> [Work request]:
Filter the data below, keeping only lines that contain "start".

-------------------------

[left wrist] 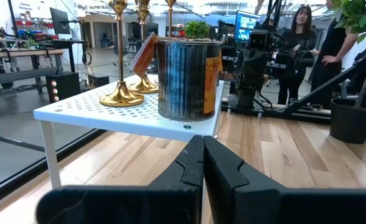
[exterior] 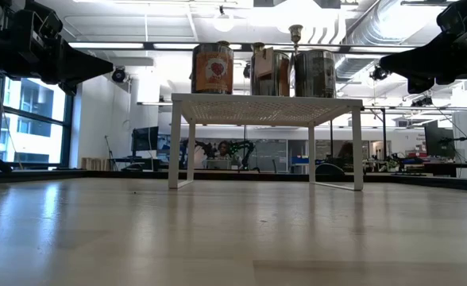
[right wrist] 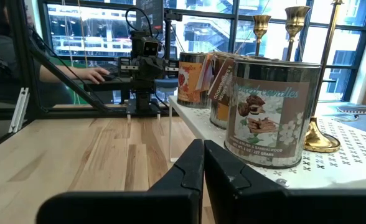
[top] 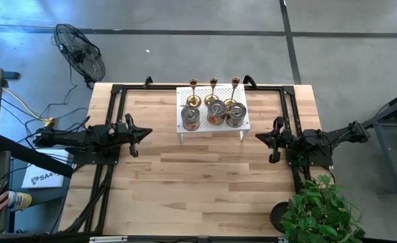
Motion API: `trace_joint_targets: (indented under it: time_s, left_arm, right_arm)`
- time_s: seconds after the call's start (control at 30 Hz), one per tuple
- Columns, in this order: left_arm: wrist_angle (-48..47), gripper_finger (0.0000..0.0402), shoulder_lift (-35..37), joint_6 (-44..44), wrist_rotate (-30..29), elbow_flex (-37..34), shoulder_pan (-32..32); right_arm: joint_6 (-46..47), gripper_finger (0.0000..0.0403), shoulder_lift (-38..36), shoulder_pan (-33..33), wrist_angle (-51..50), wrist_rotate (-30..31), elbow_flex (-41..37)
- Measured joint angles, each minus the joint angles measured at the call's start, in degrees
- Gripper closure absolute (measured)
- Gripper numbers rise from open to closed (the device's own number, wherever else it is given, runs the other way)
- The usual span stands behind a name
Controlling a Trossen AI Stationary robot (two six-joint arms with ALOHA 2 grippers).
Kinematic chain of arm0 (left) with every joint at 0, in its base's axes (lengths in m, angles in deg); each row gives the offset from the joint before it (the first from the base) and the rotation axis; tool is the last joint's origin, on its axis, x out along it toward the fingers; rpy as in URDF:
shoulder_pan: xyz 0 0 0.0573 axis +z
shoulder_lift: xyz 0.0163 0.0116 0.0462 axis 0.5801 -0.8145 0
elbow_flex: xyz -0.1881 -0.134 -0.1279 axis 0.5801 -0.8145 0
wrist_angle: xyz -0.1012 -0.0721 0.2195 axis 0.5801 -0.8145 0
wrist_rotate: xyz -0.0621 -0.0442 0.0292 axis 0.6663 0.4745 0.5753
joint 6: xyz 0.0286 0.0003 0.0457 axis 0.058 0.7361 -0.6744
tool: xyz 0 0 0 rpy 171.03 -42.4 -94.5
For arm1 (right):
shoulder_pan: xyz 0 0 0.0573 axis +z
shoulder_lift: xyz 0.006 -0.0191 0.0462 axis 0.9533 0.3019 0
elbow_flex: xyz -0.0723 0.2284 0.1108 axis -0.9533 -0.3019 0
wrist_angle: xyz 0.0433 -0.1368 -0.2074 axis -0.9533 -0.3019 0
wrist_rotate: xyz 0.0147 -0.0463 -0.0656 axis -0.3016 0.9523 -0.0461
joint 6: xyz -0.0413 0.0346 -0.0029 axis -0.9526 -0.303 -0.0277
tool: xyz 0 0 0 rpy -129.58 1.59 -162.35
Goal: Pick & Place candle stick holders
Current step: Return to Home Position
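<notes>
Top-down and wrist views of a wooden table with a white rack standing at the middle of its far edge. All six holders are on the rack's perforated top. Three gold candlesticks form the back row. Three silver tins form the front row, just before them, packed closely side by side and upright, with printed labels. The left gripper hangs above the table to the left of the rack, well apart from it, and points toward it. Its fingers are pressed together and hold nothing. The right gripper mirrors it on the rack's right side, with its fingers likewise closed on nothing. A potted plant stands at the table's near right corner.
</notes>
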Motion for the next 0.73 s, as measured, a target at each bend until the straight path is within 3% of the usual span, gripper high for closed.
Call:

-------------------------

> [Reply]:
- time_s: seconds after the call's start (control at 30 Hz), one per tuple
- Measured joint angles, each minus the joint angles measured at the call's start, in degrees

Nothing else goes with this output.